--- WHAT TO PRODUCE ---
Reproduce the full listing that follows, matching it exactly.

--- DATASET EXTRACT ---
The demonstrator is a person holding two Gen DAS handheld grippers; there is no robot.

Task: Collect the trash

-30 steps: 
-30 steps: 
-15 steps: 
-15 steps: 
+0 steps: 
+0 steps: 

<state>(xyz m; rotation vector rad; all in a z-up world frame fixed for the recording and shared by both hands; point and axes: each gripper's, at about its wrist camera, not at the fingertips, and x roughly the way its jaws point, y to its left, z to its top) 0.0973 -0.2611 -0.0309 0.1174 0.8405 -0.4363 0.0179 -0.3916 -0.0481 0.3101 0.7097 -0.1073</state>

--- SOLVED PROBLEM ---
The demonstrator is a person holding two Gen DAS handheld grippers; there is no robot.

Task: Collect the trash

-30 steps: 
-30 steps: 
-15 steps: 
-15 steps: 
+0 steps: 
+0 steps: 

<state>(xyz m; rotation vector rad; all in a z-up world frame fixed for the recording and shared by both hands; point and axes: each gripper's, at about its wrist camera, not at the fingertips, and x roughly the way its jaws point, y to its left, z to its top) 0.0973 -0.2611 -0.0309 0.1174 0.8405 -0.4363 0.0179 -0.3916 -0.0481 0.3101 0.7097 -0.1073</state>

What appears above is the full answer.